By Chris Warren
From the hillside where Bhim Gurung stands on a sodden August afternoon, water would seem to be the least of his worries. It’s not just that a light drizzle continuously falls on the already glistening trees and grass that surround Gurung’s small village of Taule in the southern province of Surkhet in Nepal. It’s also the continuous and quiet hum – like the sound of faraway traffic – of a nearby river that serves as the background noise to life in this farming village.
But in some ways, the calming sound of the flowing water just 100 meters or so downhill from the village has been a taunt. For years, Gurung and other villagers grew wheat, corn and rice, though only just enough to feed themselves. And although the sound of water was omnipresent, one reason Gurung didn’t grow vegetables that could be sold at market was because there was no way to get water from the river up to the fields. “We were totally dependent on the rainfall,” says Gurung.
But things began to change for Gurung’s village two years ago when it started working with the U.S. Agency for International Development (USAID)-funded Knowledge-based Integrated Sustainable Agriculture and Nutrition (KISAN) project. KISAN field staff helped Gurung and other smallholder farmers make the transition from subsistence to commercial vegetable farming by helping implement new techniques and technologies – including the use of plastic houses and raised beds – that replaced less effective traditional cultivation practices.
The training helped Gurung and others become commercial vegetable farmers, which greatly increased their income potential. Still, as helpful as the KISAN training was, the issue of reliable access to water to irrigate crops remained a problem. In that regard, Gurung was like many small farmers in Nepal. In fact, in a survey of the tens of thousands of farmers receiving training and assistance from KISAN, which is implemented by Winrock International, the top constraint to increased productivity and income was irrigation. “Irrigation is a game changer for agricultural households in Nepal because they can grow during more seasons outside of the monsoon season and yields can be tremendously higher,” says Phil Broughton, chief of party for the KISAN project.
The answer to the challenge of ensuring steady access to water was found by looking upwards towards the sun. Gurung says a KISAN staffer told him that a solar-powered irrigation system would help transport 10,000 liters of water per day uphill from the nearby river to the fields where it was needed. Thanks to assistance from Winrock’s Clean Energy Group, technical hurdles like finding the best site to install solar panels was not a problem. The main challenge was coming up with the $5200 required to pay for the solar panels and the mounting system required to install them. “The problem of our installation of the solar pump was only money,” says Gurung.

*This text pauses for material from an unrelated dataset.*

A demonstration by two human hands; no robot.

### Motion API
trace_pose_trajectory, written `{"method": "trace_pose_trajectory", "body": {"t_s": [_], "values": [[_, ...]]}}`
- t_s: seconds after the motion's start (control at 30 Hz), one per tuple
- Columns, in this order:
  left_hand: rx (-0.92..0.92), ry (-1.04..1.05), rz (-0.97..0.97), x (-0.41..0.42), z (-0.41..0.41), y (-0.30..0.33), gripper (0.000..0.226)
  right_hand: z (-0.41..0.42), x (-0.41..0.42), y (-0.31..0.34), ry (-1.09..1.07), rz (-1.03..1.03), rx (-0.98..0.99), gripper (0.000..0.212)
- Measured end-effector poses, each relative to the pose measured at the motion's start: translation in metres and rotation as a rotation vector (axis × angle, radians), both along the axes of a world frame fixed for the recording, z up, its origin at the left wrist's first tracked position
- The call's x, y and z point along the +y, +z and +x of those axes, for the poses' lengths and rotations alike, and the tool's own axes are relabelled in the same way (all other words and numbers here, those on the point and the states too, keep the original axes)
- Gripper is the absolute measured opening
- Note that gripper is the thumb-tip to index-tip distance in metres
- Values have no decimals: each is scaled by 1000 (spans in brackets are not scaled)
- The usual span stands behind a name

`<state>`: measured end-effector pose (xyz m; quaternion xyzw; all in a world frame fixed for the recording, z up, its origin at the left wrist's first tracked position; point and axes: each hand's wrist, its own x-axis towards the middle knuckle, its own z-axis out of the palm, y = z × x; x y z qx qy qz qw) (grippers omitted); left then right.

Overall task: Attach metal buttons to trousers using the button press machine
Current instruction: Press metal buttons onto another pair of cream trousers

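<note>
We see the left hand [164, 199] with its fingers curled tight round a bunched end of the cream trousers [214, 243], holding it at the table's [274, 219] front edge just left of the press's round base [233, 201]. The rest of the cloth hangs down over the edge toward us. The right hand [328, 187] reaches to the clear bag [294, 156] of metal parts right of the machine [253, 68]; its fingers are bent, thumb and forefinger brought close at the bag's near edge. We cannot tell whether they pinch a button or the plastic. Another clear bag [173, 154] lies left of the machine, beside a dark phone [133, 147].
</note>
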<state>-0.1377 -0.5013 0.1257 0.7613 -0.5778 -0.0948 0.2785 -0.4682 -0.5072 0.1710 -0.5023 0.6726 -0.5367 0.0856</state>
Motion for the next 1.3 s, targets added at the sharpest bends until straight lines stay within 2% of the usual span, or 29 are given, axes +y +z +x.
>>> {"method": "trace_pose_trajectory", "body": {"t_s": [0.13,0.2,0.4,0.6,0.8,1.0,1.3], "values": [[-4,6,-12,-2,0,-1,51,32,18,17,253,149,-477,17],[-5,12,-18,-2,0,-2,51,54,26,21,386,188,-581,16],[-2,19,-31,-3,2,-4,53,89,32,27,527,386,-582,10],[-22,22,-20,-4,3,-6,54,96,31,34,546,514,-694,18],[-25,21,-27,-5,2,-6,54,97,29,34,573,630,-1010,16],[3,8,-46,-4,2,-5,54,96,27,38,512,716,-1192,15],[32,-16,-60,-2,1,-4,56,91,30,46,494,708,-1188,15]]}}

KISAN helped surmount that financial hurdle by arranging a cost-sharing agreement in which eight farmers took out a loan of $3,000 from a local farmers’ cooperative, which would be paid back thanks to additional income from vegetable sales. In addition, Winrock, KISAN and the local Veri Ganga Municipal government contributed grants totaling $2,200. With labor supplied by the farmers and technical expertise from Winrock, the solar irrigation system was installed in May of 2015.
The difference consistent access to water has made in the amount of vegetables Gurung and his fellow farmers can grow has been dramatic. “After the solar pump the production has increased 70 or 80 percent,” says Gurung. Household incomes have also risen between $300 and $2,750 annually, allowing the farmers to pay off the loan for the solar irrigation system. Gurung has started using some of the extra income he earns to pay for his grandchildren’s education.
These days, the sound of the river can still be heard all around the village. But no longer is it a sound of frustration. It’s the music of opportunity.